Moon Jellyfish at Jellyfish Lake Palau

Aurelia aurita (also called the common jellyfish, moon jellyfish, moon jelly, or saucer jelly) is a species of the genus, Aurelia. The jellyfish is translucent, usually about 25–40 cm (10–16 in) in diameter, and can be recognized by its four horseshoe-shaped gonads, easily seen through the top of the bell. It feeds by collecting medusae, plankton, and mollusks with its tentacles, and bringing them into its body for digestion. It is capable of only limited motion, and drifts with the current, even when swimming.

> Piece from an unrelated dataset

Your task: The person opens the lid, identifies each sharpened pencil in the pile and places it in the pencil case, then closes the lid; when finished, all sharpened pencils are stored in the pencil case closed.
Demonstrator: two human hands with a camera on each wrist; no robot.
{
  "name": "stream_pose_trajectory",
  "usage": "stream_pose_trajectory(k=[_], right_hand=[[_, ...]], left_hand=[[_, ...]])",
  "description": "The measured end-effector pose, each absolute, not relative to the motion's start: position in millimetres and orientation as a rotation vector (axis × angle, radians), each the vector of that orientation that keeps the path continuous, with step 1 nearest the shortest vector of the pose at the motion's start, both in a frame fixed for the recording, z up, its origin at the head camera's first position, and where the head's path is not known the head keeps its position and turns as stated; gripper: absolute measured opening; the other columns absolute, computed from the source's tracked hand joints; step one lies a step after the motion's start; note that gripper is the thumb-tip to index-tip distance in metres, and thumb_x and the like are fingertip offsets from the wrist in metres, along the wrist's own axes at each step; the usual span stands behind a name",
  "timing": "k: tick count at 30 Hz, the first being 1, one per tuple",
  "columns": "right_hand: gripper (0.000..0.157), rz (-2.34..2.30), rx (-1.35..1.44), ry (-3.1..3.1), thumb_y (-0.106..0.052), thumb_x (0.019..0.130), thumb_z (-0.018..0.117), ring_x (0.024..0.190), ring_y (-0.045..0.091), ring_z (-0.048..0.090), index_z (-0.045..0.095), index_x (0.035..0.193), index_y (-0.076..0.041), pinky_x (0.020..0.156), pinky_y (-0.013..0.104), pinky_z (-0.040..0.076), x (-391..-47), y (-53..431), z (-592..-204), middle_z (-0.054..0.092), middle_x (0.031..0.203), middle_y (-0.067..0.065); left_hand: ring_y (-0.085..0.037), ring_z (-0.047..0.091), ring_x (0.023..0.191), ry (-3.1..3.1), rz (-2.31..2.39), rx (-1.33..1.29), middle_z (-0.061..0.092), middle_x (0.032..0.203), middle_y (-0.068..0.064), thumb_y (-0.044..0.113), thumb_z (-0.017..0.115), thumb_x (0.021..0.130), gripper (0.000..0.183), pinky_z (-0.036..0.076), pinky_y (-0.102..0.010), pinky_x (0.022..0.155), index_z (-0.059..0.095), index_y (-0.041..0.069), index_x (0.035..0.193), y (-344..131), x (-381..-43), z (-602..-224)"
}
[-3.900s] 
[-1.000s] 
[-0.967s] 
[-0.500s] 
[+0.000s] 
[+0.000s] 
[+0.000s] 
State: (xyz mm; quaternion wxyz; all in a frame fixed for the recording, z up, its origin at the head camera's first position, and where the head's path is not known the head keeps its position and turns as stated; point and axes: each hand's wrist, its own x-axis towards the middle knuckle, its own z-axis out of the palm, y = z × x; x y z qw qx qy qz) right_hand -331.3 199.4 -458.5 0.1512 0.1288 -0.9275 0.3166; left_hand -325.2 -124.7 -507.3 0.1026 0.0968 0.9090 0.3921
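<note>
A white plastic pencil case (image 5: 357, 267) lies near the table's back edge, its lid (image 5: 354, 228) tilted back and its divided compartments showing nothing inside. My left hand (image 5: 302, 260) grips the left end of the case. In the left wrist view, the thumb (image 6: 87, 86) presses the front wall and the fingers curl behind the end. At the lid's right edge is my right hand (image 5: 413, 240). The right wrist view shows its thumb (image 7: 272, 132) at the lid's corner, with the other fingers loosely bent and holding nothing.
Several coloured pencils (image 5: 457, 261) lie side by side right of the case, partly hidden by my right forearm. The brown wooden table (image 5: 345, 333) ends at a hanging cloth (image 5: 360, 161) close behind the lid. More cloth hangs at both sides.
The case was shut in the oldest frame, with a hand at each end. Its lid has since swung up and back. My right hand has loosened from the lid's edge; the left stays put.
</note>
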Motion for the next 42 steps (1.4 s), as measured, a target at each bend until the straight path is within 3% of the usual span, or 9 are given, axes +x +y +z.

Change of Jellyfish Population and their Return

El Niño affected Palau with a severe drought in 1998 and 2015-2016 causing the water temperature in Jellyfish Lake to rise drastically causing the Jellyfish to disappear from the lake.

The Jellyfish remained dormant as polyps waited for better conditions and cooler water temperatures. Since about May 2018, the water temperature started going down and the Jellyfish started coming back.

From counts that were done recently the number of Jellyfish reached one million and is still growing.

Tourists are enjoying visiting the unique lake and snorkeling with the non-stinging Jellyfish.